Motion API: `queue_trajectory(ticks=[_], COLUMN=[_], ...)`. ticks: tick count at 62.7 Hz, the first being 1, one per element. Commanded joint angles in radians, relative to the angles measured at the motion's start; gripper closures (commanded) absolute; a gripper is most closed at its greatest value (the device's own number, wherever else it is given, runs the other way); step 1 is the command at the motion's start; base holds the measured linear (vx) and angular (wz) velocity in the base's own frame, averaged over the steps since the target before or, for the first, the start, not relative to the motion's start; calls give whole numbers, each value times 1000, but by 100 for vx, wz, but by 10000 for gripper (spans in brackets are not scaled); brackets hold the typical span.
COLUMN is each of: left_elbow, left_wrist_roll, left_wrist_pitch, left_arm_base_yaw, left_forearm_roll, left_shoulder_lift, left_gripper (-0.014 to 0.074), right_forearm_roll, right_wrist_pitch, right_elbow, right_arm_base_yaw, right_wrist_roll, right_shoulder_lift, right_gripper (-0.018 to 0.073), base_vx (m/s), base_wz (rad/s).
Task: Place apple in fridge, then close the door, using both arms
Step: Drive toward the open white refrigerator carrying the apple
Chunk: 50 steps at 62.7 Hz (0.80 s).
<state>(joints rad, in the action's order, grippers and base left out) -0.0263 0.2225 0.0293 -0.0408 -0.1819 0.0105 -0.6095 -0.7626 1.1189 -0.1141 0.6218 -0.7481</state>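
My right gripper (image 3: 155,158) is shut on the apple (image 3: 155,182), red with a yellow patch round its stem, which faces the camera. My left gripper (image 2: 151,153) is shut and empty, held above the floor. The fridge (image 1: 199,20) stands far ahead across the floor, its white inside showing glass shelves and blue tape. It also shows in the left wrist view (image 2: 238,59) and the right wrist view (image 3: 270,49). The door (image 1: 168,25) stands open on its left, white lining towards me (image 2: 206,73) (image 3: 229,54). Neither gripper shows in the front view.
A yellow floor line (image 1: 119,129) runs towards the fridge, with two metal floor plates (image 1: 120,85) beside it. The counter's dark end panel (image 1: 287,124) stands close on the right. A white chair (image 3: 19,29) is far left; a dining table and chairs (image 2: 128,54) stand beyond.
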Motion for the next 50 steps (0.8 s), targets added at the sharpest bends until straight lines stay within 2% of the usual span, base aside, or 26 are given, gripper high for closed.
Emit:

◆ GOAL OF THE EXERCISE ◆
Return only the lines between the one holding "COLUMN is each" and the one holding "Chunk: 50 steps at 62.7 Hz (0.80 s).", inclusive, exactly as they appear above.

◆ OUTPUT OF THE TASK ◆
COLUMN is each of: left_elbow, left_wrist_roll, left_wrist_pitch, left_arm_base_yaw, left_forearm_roll, left_shoulder_lift, left_gripper (-0.014 to 0.074), right_forearm_roll, right_wrist_pitch, right_elbow, right_arm_base_yaw, right_wrist_roll, right_shoulder_lift, right_gripper (-0.018 to 0.073), base_vx (m/s), base_wz (rad/s).
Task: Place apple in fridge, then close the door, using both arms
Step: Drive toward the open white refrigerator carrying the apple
Chunk: 50 steps at 62.7 Hz (0.80 s).

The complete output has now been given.